## Your assignment
Nothing after the line with "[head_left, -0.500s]" belongs in the copy; extract the lines below from the top through that line, pictures left out.

(Saved entries)
*****
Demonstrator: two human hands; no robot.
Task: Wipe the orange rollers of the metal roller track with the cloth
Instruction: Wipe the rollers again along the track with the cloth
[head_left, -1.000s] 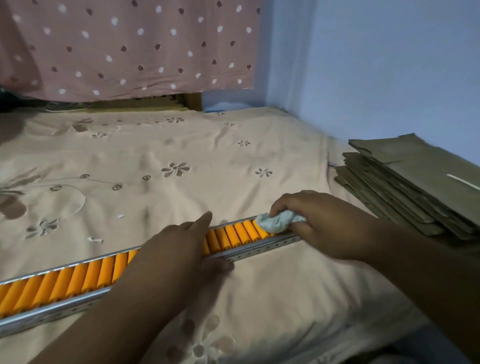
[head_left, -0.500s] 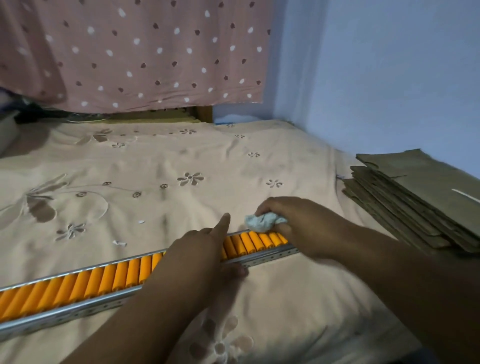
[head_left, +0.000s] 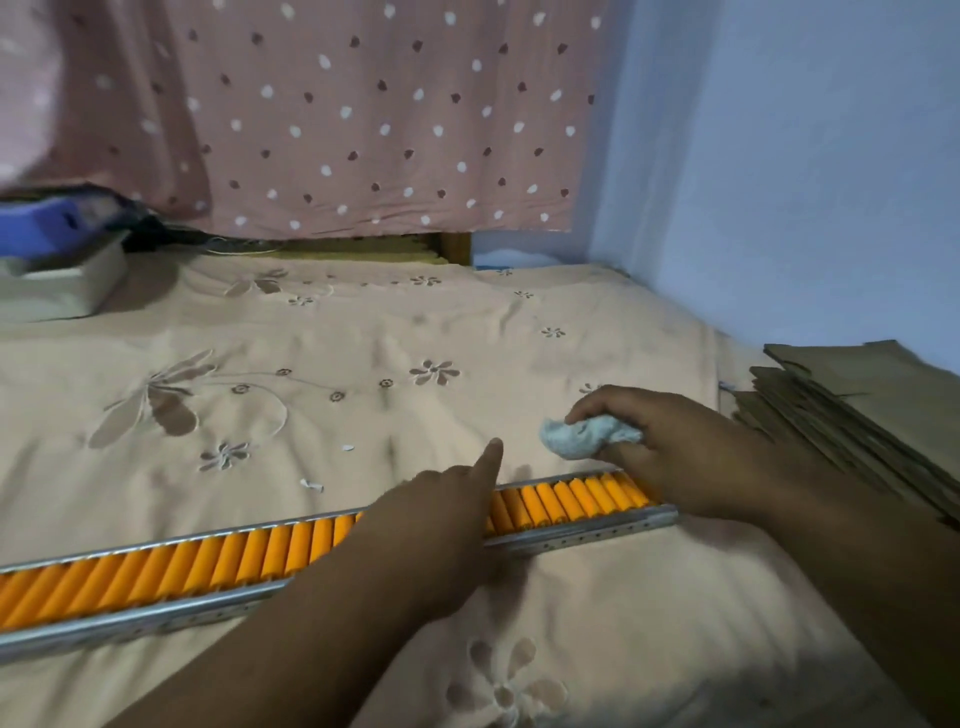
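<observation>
One wide bed (head_left: 363, 322), covered in a peach flowered sheet, carries everything here. Across its near part lies the metal roller track (head_left: 582, 532), running from the lower left edge to just under the right hand, its orange rollers (head_left: 218, 558) packed side by side. The left hand (head_left: 441, 525) presses down over the middle of the track, forefinger stretched out, holding nothing. The right hand (head_left: 670, 452) is clenched around the bunched pale cloth (head_left: 576, 436), which sits lifted just beyond the track's right end, apparently off the rollers. Judging by this, only the right end is being treated; the long left stretch probably remains to wipe.
</observation>
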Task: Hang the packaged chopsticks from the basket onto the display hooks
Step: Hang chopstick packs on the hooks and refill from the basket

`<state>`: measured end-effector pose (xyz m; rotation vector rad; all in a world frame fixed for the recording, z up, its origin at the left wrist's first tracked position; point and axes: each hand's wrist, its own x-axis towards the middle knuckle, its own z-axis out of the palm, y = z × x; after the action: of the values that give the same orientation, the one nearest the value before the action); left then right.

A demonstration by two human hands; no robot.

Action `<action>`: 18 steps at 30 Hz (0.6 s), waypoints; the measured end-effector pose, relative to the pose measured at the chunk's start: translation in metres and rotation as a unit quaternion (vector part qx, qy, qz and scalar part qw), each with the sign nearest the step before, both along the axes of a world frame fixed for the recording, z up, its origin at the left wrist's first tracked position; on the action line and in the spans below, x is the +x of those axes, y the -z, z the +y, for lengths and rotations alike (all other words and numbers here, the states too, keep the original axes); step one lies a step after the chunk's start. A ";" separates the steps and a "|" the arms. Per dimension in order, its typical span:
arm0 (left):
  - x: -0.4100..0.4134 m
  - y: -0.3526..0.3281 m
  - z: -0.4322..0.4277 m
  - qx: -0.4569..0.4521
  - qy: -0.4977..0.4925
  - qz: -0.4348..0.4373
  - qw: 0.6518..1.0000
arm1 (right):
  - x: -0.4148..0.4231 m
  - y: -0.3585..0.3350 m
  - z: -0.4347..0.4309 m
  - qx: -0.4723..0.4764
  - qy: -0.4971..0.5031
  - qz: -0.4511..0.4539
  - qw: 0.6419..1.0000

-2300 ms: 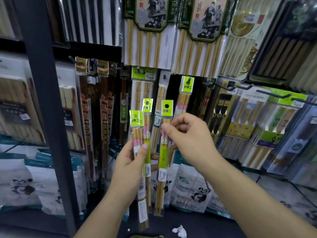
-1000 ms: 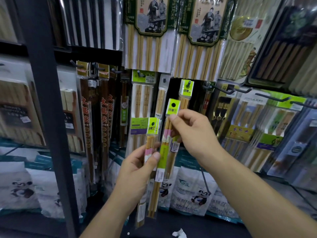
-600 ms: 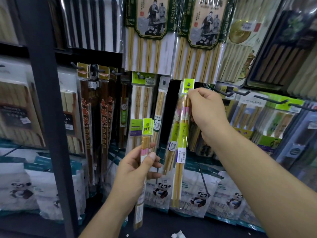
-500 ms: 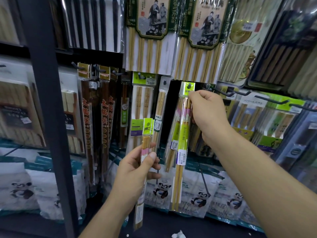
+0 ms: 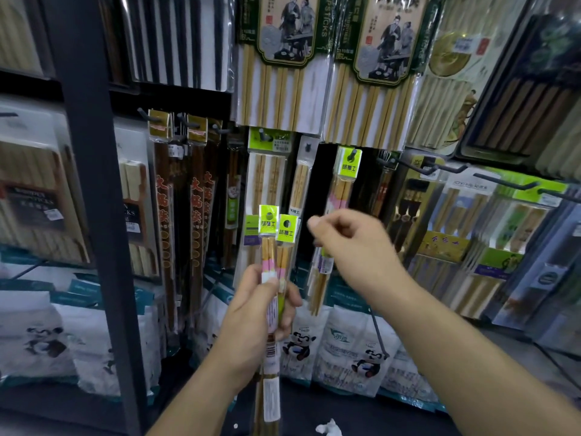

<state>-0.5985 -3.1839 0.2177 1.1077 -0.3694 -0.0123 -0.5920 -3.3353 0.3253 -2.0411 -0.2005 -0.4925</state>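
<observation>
My left hand (image 5: 251, 313) grips two narrow packs of bamboo chopsticks (image 5: 273, 247) with lime-green header tags, held upright in front of the display. A matching pack (image 5: 349, 166) hangs from a display hook (image 5: 354, 151) up and to the right of them. My right hand (image 5: 349, 243) is between the hanging pack and the held packs, blurred, its fingers curled and holding nothing. Its fingertips are just to the right of the held packs' tags. No basket is in view.
A dark shelf upright (image 5: 91, 184) stands at the left. Large chopstick sets (image 5: 283, 58) hang above, long brown packs (image 5: 166, 221) to the left, bare black hooks (image 5: 418, 165) to the right. Panda-printed bags (image 5: 345, 347) line the shelf below.
My right hand lifted one pack to the hook, let it go there, and has come back down toward my left hand. My left hand now holds two packs, raised a little.
</observation>
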 end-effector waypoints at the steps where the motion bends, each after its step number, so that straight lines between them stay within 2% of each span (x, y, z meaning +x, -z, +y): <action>1: -0.001 0.000 -0.001 0.000 0.002 -0.006 1.000 | -0.002 0.005 0.004 -0.026 -0.020 0.023 0.999; 3: -0.002 -0.001 -0.003 -0.001 0.001 -0.016 1.000 | -0.004 0.013 0.010 -0.049 -0.045 0.049 0.997; 5: -0.001 -0.001 -0.003 0.003 -0.015 -0.019 1.000 | -0.004 0.016 0.012 -0.033 -0.052 0.044 0.997; 13: 0.005 0.003 0.000 0.023 -0.098 0.004 0.995 | 0.003 -0.030 0.000 0.097 0.039 -0.093 0.990; 18: 0.004 0.002 -0.001 0.009 -0.087 0.012 0.996 | 0.014 -0.049 -0.005 0.101 0.079 -0.089 0.988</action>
<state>-0.5946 -3.1846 0.2159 1.1532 -0.2516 0.1245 -0.5776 -3.3406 0.3743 -1.8235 -0.0924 -0.7637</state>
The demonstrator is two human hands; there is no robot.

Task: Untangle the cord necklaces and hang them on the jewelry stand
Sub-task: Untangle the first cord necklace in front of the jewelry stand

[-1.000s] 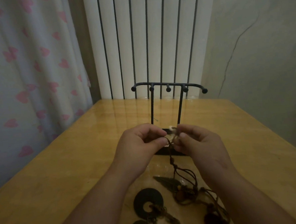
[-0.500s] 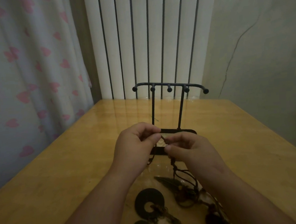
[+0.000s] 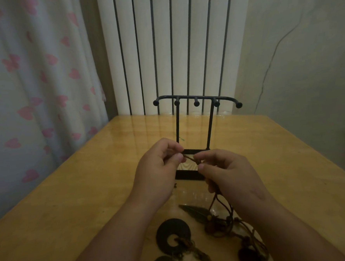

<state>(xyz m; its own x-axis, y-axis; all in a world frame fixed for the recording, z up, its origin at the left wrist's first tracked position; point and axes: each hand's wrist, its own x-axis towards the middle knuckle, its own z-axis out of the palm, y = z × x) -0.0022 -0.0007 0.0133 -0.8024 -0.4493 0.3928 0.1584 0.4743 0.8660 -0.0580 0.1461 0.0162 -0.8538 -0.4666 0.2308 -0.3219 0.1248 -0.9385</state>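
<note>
A black metal jewelry stand point(image 3: 196, 100) with several knobbed pegs stands on the wooden table, its pegs bare. Just in front of its base, my left hand point(image 3: 158, 171) and my right hand point(image 3: 228, 173) each pinch a short stretch of brown cord point(image 3: 190, 159) held taut between them. The cord runs down under my right hand to a tangle of cord necklaces point(image 3: 223, 222) lying near the table's front. A dark ring pendant point(image 3: 173, 238), a leaf-shaped pendant point(image 3: 194, 210) and other dark round pendants lie among the cords.
The wooden table point(image 3: 71, 207) reaches back to a white ribbed radiator point(image 3: 172, 49). A curtain with pink hearts point(image 3: 33, 88) hangs at the left. A pale wall point(image 3: 304, 61) stands at the right.
Both hands have dropped slightly and shifted their pinch along the cord. A short taut length now shows between the fingertips, which were nearly touching before.
</note>
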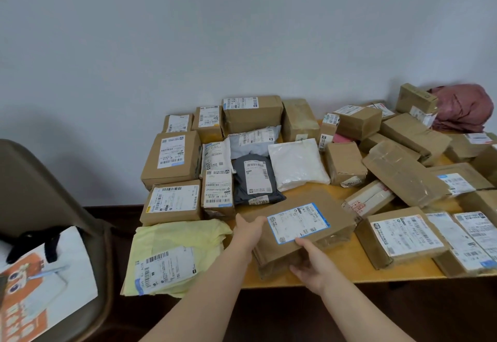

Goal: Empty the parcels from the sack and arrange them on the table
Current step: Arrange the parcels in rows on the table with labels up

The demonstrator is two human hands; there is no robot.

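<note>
A flat brown cardboard parcel (330, 215) with a blue-edged label rests near the front edge of the wooden table (347, 266). My left hand (248, 230) grips its left end and my right hand (309, 263) grips its near edge. Several other parcels cover the table: neat rows of brown boxes at the left (172, 159), a yellow mailer (174, 253) overhanging the front left corner, grey, dark and white bags (297, 163) in the middle, and a looser heap of boxes at the right (403, 172). A crumpled pink sack (462, 106) lies at the far right back.
A brown chair (40, 188) stands left of the table with a white and orange tote bag (45, 280) on its seat. A pale wall runs behind the table. The floor in front is dark.
</note>
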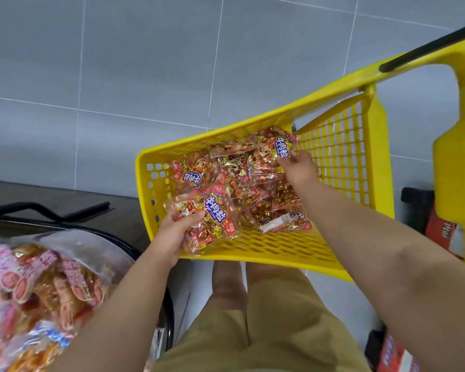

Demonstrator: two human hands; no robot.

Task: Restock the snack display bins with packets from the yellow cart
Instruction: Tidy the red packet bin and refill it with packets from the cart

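Note:
The yellow cart (253, 248) stands in front of me, its slotted basket holding several clear snack packets (255, 183) with red and gold sweets and blue labels. My left hand (172, 234) grips one packet (210, 218) over the basket's near left corner, thumb on top. My right hand (297, 170) reaches into the far side of the basket, fingers curled round the edge of another packet (277, 146). A display bin (118, 237) with a dark rim sits at lower left, filled with pink and orange packets (38, 285).
Grey tiled floor (118, 63) spreads beyond the cart. The cart's handle post (459, 157) and black bar (427, 47) rise at right. Red boxes (440, 229) lie under it. A dark shelf with a black wire bracket (65, 213) lies behind the bin.

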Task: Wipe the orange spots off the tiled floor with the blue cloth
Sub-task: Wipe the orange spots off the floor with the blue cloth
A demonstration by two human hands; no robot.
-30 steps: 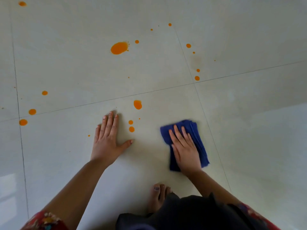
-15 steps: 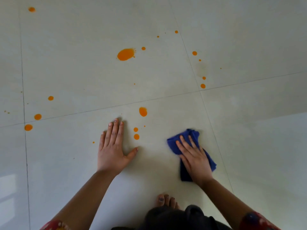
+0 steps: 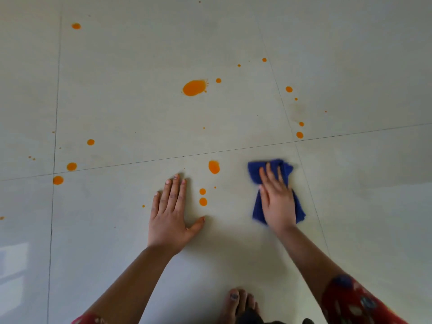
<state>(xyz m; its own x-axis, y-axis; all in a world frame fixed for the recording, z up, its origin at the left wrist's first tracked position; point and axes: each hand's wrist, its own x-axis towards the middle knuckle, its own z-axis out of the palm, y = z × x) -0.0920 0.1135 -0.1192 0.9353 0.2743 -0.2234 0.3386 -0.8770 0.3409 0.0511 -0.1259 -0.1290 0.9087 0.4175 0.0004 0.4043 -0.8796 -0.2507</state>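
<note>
Pressing flat on the blue cloth [image 3: 253,171], the right hand [image 3: 277,199] is seen with fingers straight and slightly spread; nothing is gripped.

Cloth: now bunched under the palm, where a second ago it was laid as a neat fold. It has been carried forward over the tiled floor [image 3: 140,101], so its front edge is level with the oval orange spot [image 3: 214,167], to that spot's right and apart from it.

Left hand [image 3: 168,218]: planted palm-down, fingers straight, thumb out, unmoved; two small spots [image 3: 203,201] lie just beside its forefinger.

Spots: none is judged wiped by this stroke. The oval spot, the small pair, the big splash [image 3: 194,87] and the scattered drops [image 3: 299,135] remain.

Outlook: a sweep to the left is judged necessary to reach the oval spot.
</note>
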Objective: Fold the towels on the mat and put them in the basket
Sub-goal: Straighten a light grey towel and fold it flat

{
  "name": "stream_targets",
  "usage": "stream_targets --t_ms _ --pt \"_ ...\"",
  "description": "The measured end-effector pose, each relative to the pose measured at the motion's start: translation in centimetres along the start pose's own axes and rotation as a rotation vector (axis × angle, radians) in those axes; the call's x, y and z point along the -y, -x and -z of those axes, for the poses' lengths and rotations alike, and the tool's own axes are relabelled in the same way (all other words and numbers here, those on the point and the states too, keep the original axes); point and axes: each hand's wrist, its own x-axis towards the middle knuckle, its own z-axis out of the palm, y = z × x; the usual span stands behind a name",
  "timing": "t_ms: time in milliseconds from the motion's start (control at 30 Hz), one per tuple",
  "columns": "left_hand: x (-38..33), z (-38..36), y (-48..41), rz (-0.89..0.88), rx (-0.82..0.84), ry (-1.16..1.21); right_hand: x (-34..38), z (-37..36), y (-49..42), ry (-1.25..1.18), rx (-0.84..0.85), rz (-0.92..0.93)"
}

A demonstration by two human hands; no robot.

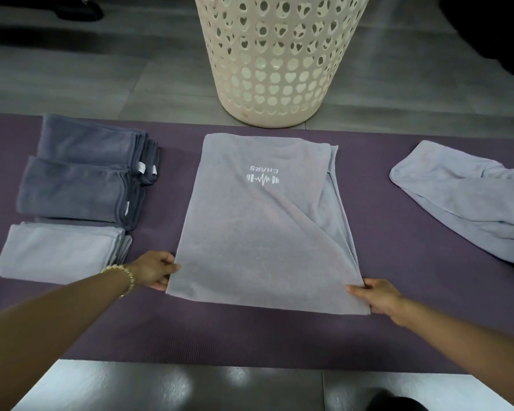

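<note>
- Left hand (156, 272), a bead bracelet (125, 277) on its wrist, pinches the lower left corner of the light grey towel (255, 232).
- Right hand (377, 298) pinches that towel's lower right corner.
- The towel lies flat at frame centre on the purple mat (190, 330), logo (263, 178) facing up.
- Folded towels (77, 185) sit stacked at the left; a crumpled towel (469, 197) lies at the right edge.
- The cream basket (282, 54) stands at top centre on the floor, beyond the mat.

Both bare forearms reach forward from the lower corners; the left hand (157, 272) pinches the towel (258, 232) at its near left corner; the right hand (377, 298) pinches the near right corner; a bracelet (125, 277) circles the left wrist.
</note>
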Motion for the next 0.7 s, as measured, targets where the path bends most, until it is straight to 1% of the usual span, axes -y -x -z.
stream_targets --t_ms 133,233,367,533,600,700 --pt "-1.0 -0.8 -0.6 -0.03 -0.03 0.101 1.9 0.5 -0.6 -0.133 0.096 0.013" --pt "-2.3 -0.9 -1.8 -0.051 -0.081 0.127 4.5 0.6 -1.8 -0.276 0.09 0.028" --pt "-5.4 -1.2 -3.3 -0.096 -0.152 0.234 7.7 0.2 -4.1 -0.448 0.054 0.061" --pt "-8.5 -1.0 -6.3 -0.134 -0.17 0.295 12.2 0.6 -7.1 -0.513 0.086 0.06" --pt "-9.7 -0.6 -7.8 -0.157 -0.207 0.306 13.8 0.5 -8.7 -0.522 0.081 0.074" --pt "-11.5 0.0 -10.0 -0.213 -0.285 0.3 15.9 0.1 -10.9 -0.519 0.001 0.078"
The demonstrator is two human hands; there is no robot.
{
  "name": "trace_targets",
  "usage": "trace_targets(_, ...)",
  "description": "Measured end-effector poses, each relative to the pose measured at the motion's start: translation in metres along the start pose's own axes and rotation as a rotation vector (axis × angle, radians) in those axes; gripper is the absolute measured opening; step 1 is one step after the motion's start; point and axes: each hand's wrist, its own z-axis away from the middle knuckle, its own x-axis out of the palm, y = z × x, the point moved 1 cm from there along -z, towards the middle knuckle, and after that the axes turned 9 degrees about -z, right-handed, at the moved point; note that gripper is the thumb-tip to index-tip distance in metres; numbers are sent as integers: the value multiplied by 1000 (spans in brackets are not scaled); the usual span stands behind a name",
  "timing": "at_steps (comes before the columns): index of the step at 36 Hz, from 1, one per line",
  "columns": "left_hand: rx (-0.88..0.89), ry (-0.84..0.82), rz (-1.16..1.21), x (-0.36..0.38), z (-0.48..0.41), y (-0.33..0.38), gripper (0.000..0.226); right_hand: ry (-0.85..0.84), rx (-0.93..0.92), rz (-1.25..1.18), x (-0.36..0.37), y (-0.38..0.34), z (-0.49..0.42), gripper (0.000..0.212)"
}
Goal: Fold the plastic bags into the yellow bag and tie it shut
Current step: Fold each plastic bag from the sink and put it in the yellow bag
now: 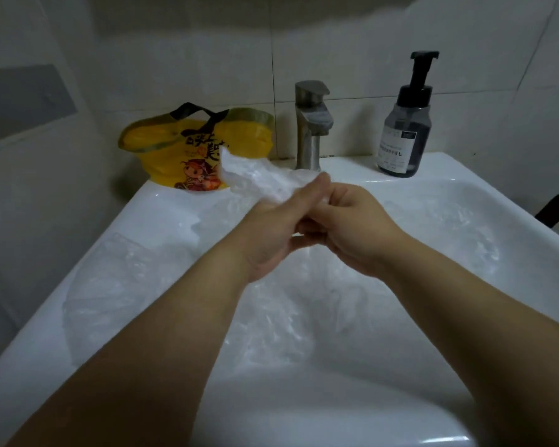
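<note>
Head view: left hand (271,235) and right hand (352,227) meet over white sink (346,167), each grip clenched on one clear plastic bag (255,175). Yellow bag (188,146) sits on sink's back-left corner, beside faucet (310,124). More clear bags (271,321) lie in basin.

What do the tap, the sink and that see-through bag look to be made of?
Tap: brushed metal, probably stainless steel, by its dull grey sheen. Sink: glossy white ceramic, likely, given the sharp highlights. Clear bag: thin plastic film, crinkled and translucent.
</note>
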Motion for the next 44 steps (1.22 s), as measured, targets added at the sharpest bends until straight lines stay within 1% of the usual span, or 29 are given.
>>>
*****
## Task answer
Demonstrator: two human hands; no robot.
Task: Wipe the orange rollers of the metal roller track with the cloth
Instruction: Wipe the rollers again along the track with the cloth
[head_left, -1.000s] 
[head_left, -0.500s] 

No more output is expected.